6. Method according to any one of claims 1 to 5, characterized in that it comprises the steps of:

associating with each node at least one concept (C) translating the direction of the node by interrogating a first database (ON);

interrogating a second database (RS) in which syntactic rules are stored for establishing a syntactic relation linking a main node and a secondary node; and

7. Method according to claim 6, characterized in that after validation of the syntactic relationship the concept of the main node is replaced by the combination of the concepts of the linked nodes.

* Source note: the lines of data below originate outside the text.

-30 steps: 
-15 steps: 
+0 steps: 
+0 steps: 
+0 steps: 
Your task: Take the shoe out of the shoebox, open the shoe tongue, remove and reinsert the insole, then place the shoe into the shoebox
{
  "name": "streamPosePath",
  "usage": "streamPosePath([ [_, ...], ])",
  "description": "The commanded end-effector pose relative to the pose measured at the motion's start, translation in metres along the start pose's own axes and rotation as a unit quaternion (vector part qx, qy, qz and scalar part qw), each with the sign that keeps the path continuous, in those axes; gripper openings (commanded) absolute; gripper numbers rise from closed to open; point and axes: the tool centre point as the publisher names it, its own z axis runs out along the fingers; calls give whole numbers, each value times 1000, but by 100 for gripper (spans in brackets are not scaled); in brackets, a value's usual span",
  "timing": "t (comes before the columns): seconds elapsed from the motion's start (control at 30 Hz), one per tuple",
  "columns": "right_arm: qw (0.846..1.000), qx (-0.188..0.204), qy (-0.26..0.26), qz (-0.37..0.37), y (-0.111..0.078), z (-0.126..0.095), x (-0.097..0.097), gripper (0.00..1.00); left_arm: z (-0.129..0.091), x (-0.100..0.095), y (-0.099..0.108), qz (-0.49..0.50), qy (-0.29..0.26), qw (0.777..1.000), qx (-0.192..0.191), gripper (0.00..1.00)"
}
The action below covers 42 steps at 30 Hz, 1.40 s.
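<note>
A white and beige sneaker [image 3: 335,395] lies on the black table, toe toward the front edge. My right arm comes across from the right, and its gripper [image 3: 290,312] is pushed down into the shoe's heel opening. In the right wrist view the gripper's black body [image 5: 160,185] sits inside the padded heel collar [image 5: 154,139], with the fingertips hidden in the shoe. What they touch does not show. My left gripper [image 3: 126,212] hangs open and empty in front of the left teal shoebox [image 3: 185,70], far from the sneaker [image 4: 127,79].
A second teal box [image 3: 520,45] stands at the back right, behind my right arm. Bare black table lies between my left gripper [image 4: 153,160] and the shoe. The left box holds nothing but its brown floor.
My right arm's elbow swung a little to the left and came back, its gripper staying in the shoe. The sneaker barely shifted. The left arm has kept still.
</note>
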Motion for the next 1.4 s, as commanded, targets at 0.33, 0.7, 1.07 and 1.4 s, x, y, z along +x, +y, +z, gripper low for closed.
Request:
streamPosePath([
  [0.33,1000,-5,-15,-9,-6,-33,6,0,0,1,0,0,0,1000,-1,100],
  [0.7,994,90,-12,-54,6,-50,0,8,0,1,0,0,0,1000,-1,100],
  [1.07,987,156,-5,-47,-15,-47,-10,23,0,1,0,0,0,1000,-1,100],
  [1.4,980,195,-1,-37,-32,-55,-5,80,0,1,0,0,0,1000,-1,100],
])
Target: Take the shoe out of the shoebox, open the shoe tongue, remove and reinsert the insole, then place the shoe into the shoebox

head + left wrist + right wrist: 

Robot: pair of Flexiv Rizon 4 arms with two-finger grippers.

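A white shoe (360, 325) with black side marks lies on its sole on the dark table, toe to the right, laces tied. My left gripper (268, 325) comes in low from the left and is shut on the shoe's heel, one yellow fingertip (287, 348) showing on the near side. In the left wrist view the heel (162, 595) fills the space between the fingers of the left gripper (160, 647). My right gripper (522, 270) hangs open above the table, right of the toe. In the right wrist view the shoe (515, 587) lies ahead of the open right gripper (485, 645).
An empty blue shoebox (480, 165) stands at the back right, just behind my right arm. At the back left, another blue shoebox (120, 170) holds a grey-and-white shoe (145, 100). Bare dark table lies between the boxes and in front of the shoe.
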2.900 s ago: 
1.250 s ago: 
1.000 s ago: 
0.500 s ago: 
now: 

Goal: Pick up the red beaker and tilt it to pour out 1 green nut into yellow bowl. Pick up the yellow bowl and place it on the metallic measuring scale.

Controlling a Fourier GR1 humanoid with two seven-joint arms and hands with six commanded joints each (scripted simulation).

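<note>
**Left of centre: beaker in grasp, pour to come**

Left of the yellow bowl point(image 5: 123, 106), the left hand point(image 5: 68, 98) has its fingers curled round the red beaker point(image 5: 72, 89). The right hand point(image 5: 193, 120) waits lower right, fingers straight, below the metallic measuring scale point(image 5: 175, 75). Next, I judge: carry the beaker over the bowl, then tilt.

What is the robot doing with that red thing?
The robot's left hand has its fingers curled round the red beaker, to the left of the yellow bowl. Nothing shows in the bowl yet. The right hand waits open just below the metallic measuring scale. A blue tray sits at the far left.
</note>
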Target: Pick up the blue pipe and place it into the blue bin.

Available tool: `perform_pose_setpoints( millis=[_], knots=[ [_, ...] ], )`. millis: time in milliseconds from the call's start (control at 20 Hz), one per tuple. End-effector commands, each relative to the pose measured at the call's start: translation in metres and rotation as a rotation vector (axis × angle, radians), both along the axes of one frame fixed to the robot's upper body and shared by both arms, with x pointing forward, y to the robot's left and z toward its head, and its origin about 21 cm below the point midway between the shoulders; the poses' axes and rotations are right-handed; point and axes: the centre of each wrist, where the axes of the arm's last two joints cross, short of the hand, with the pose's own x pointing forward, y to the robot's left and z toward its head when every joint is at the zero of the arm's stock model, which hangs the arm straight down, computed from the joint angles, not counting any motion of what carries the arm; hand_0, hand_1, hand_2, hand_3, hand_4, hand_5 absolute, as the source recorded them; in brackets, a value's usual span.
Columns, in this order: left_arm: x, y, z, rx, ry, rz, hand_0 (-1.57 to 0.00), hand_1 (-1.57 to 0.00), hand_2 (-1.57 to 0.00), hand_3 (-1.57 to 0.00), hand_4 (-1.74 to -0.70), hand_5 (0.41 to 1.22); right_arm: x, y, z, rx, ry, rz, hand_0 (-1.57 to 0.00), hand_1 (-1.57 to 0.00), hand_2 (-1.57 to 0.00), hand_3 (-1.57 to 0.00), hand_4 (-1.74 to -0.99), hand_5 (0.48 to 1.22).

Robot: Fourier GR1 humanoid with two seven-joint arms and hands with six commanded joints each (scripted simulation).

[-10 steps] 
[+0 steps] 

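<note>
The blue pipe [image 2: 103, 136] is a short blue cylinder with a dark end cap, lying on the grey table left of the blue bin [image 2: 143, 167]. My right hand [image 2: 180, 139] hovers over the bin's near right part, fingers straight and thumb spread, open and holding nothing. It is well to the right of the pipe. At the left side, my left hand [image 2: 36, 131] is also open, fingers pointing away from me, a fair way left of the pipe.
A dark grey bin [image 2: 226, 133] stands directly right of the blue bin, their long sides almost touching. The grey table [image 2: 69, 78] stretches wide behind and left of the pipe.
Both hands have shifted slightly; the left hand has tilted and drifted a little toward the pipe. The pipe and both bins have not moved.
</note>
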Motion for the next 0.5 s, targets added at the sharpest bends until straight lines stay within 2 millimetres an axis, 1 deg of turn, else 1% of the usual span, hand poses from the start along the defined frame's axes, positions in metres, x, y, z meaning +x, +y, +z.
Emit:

8. Method according to claim 6, characterized in that after validation of the syntactic relationship we add the concept of the secondary node to an ontological formula of the main node.

9. Method according to any one of claims 6 to 8, characterized in that it further comprises a step of morphological analysis of each node of the text to determine its shape by consulting a third database in which is stored a lexicon of nodes.

10. Device for automatically processing a language, for implementing a method according to any one of the claims

1 to 8, characterized in that it comprises a processing module (14) associated with a first database (ON) in which is stored an ontology which defines concepts associated with each node and roles linking these concepts and a second database (RS) in which syntactic rules are stored, the processing module comprising means for developing a syntax tree comprising a set of branches linking two nodes each formed of a word or a phrase and each associated with a syntactic category and at a a dependency function connecting the two nodes of the branch that are extracted from the second database, each branch of the tree being validated when a role allows a link between the concepts associated with the nodes.

11. Device according to claim 10, characterized in that it further comprises a morphological analyzer (12) associated with a third database (LX) in which is stored a lexicon.